Perspectives on health care
March 20, 2014
From the desk of Swedish Health Services Chief Executive Anthony (Tony) A. Armada, FACHE
Dear Friends of Swedish,
During the four months since I started as Swedish's Chief Executive, I have had the opportunity to meet and speak with many of you and to learn your thoughts about Swedish, and share mine.
I am writing today to reach out to those of you I have not yet met in person. So, until I get that chance, I want to introduce myself and share some of my thoughts about this great health system.
As I am sure you know, this is a unique and very challenging time in the health care industry. The financial and economic pressures we face are significant, and both the environment we work in and the rules we must follow are changing rapidly.
Nevertheless, I am pleased to report that Swedish has never been stronger. This is true from both a financial perspective and in terms of our ability to care for the patients and families who come to us for care. We are, in 2014, able to serve more patients, deliver more babies, provide more charity care for more individuals and families and see more visitors in our neighborhood clinics than ever before.
Philanthropic support from many of you has been a key factor in this success, as have ongoing efforts-many begun before my arrival-to build a more efficient health system that will be increasingly able to provide the safest, highest-quality care at the most reasonable cost for all members of the communities we serve.
A key factor in developing the strength and efficiency that we will need to sustain Swedish in the years ahead has been our affiliation with Providence Health & Services, which began in early 2012. This event marked a major transition for Swedish, one that was not without controversy but one that, over time, has made us stronger. From the beginning, it was clearly understood and stated that Swedish would keep our separate name and visual brand after the affiliation was completed, and that we would remain a secular health care organization. These important requirements were negotiated and incorporated as legal commitments in the affiliation agreement.

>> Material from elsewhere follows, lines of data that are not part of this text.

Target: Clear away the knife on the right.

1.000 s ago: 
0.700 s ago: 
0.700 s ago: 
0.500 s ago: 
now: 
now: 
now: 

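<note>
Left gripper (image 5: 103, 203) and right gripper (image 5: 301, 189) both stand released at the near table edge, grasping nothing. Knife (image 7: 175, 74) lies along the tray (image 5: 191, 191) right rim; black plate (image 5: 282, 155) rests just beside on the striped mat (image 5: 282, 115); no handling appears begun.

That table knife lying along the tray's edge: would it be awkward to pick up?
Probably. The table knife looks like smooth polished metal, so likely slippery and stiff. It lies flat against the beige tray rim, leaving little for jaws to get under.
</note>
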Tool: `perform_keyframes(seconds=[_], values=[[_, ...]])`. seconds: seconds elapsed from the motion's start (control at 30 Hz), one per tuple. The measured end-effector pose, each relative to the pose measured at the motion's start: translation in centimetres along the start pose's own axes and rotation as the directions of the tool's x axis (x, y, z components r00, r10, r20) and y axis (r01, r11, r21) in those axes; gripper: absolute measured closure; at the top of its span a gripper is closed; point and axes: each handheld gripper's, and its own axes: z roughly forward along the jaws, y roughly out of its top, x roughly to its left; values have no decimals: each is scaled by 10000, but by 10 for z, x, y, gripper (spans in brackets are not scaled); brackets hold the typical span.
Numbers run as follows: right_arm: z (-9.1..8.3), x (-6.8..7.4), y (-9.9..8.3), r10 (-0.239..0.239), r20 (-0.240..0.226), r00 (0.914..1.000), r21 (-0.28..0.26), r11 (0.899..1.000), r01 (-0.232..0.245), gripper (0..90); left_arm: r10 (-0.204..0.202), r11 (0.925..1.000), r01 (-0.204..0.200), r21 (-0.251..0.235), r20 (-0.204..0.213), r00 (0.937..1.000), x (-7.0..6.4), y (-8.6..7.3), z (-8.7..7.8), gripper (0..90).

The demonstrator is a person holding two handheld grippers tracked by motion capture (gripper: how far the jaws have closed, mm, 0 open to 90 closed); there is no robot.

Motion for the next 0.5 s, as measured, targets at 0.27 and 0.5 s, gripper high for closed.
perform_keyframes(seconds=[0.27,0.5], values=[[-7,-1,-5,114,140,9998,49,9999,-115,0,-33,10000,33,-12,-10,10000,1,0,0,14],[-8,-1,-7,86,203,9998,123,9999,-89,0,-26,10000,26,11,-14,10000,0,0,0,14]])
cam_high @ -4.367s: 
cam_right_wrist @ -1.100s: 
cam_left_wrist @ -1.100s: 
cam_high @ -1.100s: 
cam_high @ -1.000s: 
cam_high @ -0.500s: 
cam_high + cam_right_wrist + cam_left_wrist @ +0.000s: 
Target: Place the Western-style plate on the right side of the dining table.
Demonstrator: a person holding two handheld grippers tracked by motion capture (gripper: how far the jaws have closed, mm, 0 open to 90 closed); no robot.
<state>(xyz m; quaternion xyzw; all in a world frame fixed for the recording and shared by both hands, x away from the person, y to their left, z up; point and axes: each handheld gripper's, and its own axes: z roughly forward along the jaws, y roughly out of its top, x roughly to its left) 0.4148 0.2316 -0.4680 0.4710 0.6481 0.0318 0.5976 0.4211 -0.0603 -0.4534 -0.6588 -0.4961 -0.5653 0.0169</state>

The bottom line is that Swedish continues to be secular and that it is still "Swedish." It is also still true that every dollar contributed to Swedish by its supporters remain at Swedish, supporting the delivery of health care in our communities.
Our affiliation with Providence has allowed us to combine many administrative functions and processes that promote efficiencies and reduce costs across each of our five campuses. Legal, human resources, supply chain, marketing and communications, and several other administrative departments, are now a part of a "shared services" group within the Swedish and Providence organizations. In this structure, Swedish maintains its separate identity and its own quality standards. The result is a much stronger organization that can focus Swedish cost efficiencies and savings on providing better care to more people in our communities.
Throughout the first two years of the Swedish-Providence affiliation, Swedish's leaders have heard questions and concerns from some members of our communities regarding access to care, particularly around beginning and end-of-life services and procedures. I would like to briefly discuss these concerns and some misperceptions we have heard.
First and foremost, it is important to understand that Swedish is not a Catholic organization and does not follow the Ethical and Religious Directives for Catholic Health Care Services (also called ERDs.) Prior to the affiliation with Providence, Swedish made a decision to follow clinical best practices by referring elective pregnancy terminations to outpatient settings with specialized resources needed to meet the needs of these patients. Full access to referrals by Swedish for elective pregnancy terminations is available for every patient seeking these services.
For complex pregnancies, clinicians at Swedish, as in the past, exercise their own best medical judgment to ensure safe, quality care for each patient. In addition, Swedish continues to offer a full range of birth control services, including tubal ligations and vasectomies, and there are no limitations on what a clinician can discuss with a patient.
We have also not changed our policies and practices for patients who face end-of-life issues. Swedish continues to fully respect and follow the wishes these patients indicate in their advance directives and living wills. There are no restrictions on what a physician can talk to a patient about, including all options under the "Death with Dignity" Act. Our policy on this act did not change as a result of the affiliation: Swedish independently chose, in 2009 (three years before any affiliation discussions), to not provide life-ending medications to patients. By law, all health care providers have the right to formally "opt out" of providing these services.
We know there is strong and organized opposition to affiliations between secular and faith-based organizations and that the Swedish-Providence affiliation has been and will continue to be described by some as having negative impacts on health care access in our communities. In fact, as I said above, the affiliation has made our organization stronger and better able to deliver on Swedish's longstanding mission of improving the health and well-being of each patient we serve.
That remains our mission, our focus and our promise to all who seek our care across our Western Washington communities.